--- Available data Enclosed Below ---
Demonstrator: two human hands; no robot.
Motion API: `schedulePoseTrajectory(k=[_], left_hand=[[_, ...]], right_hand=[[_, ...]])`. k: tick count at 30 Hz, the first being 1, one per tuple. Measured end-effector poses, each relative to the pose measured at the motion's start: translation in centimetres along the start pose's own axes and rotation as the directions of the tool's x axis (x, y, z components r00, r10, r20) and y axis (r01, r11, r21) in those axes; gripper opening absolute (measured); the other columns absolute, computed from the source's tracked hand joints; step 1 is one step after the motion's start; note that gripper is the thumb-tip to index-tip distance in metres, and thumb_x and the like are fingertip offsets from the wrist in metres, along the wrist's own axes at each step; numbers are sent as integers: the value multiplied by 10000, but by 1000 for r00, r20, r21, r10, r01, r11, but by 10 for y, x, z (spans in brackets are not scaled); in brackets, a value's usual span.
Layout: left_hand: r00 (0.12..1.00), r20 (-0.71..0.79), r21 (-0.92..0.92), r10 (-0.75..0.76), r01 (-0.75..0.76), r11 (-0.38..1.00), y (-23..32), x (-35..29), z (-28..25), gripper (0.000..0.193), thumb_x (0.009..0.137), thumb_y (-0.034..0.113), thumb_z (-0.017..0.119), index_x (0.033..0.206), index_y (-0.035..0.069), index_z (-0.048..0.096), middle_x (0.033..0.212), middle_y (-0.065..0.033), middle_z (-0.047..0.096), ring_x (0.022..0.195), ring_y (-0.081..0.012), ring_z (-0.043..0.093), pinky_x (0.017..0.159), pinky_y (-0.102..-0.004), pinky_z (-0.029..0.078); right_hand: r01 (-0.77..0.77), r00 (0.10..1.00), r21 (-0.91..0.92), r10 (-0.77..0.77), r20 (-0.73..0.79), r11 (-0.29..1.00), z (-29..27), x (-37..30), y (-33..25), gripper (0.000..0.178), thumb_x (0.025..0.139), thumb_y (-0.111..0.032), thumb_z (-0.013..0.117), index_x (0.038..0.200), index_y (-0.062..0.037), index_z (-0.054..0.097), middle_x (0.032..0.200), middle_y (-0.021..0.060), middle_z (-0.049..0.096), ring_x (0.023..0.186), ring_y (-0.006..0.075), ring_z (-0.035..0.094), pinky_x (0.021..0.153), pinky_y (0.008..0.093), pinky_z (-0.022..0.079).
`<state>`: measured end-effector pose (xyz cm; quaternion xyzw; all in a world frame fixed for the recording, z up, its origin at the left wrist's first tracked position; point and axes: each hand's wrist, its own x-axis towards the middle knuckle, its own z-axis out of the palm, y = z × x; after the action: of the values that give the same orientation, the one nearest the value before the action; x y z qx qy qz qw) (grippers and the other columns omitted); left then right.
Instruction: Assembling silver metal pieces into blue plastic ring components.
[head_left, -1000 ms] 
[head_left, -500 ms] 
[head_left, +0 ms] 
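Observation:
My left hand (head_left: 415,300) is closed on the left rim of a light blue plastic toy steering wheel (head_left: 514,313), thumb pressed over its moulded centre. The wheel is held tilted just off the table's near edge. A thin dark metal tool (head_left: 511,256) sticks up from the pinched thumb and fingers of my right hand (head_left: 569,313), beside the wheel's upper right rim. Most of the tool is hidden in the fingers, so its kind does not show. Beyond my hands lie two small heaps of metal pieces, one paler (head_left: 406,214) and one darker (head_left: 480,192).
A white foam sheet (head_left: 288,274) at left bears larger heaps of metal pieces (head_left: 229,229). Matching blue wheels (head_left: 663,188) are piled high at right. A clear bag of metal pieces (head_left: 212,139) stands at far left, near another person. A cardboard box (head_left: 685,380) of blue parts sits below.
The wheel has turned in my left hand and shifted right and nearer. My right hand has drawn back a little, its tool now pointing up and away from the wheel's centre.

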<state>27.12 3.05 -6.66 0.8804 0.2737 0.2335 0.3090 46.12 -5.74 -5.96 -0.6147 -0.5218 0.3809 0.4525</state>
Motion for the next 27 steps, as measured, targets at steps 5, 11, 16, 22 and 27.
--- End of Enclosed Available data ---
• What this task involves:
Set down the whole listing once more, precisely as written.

• Task response:
Demonstrator: two human hands; no robot.
Motion API: `schedulePoseTrajectory(k=[_], left_hand=[[_, ...]], right_hand=[[_, ...]])`. k: tick count at 30 Hz, the first being 1, one per tuple. Measured end-effector poses, each relative to the pose measured at the motion's start: translation in centimetres along the start pose's own axes and rotation as the directions of the tool's x axis (x, y, z components r00, r10, r20) and y axis (r01, r11, r21) in those axes; gripper opening absolute (measured); the other columns absolute, computed from the source's tracked hand joints; step 1 is one step after the motion's start; note that gripper is the thumb-tip to index-tip distance in metres, and thumb_x and the like are fingertip offsets from the wrist in metres, along the wrist's own axes at each step; numbers are sent as integers: the value multiplied by 10000, but by 1000 for r00, r20, r21, r10, r01, r11, but by 10 for y, x, z (spans in brackets are not scaled); in brackets, a value's usual span.
Layout: left_hand: r00 (0.12..1.00), r20 (-0.71..0.79), r21 (-0.92..0.92), r10 (-0.75..0.76), r01 (-0.75..0.76), r11 (-0.38..1.00), y (-23..32), x (-35..29), z (-28..25), gripper (0.000..0.193), thumb_x (0.009..0.137), thumb_y (-0.034..0.113), thumb_z (-0.017..0.119), index_x (0.033..0.206), index_y (-0.035..0.069), index_z (-0.048..0.096), middle_x (0.033..0.212), middle_y (-0.065..0.033), middle_z (-0.047..0.096), ring_x (0.022..0.195), ring_y (-0.081..0.012), ring_z (-0.043..0.093), pinky_x (0.017..0.159), pinky_y (-0.102..-0.004), pinky_z (-0.029..0.078); right_hand: r01 (-0.77..0.77), r00 (0.10..1.00), r21 (-0.91..0.92), r10 (-0.77..0.77), r20 (-0.73..0.79), r11 (-0.29..1.00), z (-29..27), x (-37..30), y (-33..25), gripper (0.000..0.178), thumb_x (0.025..0.139), thumb_y (-0.111..0.032), thumb_z (-0.013..0.117), index_x (0.038..0.200), index_y (-0.062..0.037), index_z (-0.054..0.097), middle_x (0.032..0.200), middle_y (-0.021..0.060), middle_z (-0.049..0.096), ring_x (0.023..0.186), ring_y (-0.006..0.075), ring_z (-0.035..0.094), pinky_x (0.021..0.153), pinky_y (0.008..0.093), pinky_z (-0.022..0.079).
`<state>`: measured end-effector pose (xyz cm; quaternion xyzw; all in a world frame fixed for the recording, z up, its origin at the left wrist's first tracked position; point and axes: each hand's wrist, its own x-axis towards the middle knuckle, its own z-axis out of the palm, y = z × x; after the action: of the values that give the same orientation, the one nearest the value before the action; x y z qx qy qz qw) (grippers and the other columns omitted); left then right.
Instruction: Assembling silver metal pieces into blue plastic ring components.
[head_left, -1000 ms] 
[head_left, -500 ms] 
[head_left, +0 ms] 
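Observation:
My left hand (head_left: 415,300) is closed on the left rim of a light blue plastic toy steering wheel (head_left: 514,313), thumb pressed over its moulded centre. The wheel is held tilted just off the table's near edge. A thin dark metal tool (head_left: 511,256) sticks up from the pinched thumb and fingers of my right hand (head_left: 569,313), beside the wheel's upper right rim. Most of the tool is hidden in the fingers, so its kind does not show. Beyond my hands lie two small heaps of metal pieces, one paler (head_left: 406,214) and one darker (head_left: 480,192).
A white foam sheet (head_left: 288,274) at left bears larger heaps of metal pieces (head_left: 229,229). Matching blue wheels (head_left: 663,188) are piled high at right. A clear bag of metal pieces (head_left: 212,139) stands at far left, near another person. A cardboard box (head_left: 685,380) of blue parts sits below.
The wheel has turned in my left hand and shifted right and nearer. My right hand has drawn back a little, its tool now pointing up and away from the wheel's centre.
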
<state>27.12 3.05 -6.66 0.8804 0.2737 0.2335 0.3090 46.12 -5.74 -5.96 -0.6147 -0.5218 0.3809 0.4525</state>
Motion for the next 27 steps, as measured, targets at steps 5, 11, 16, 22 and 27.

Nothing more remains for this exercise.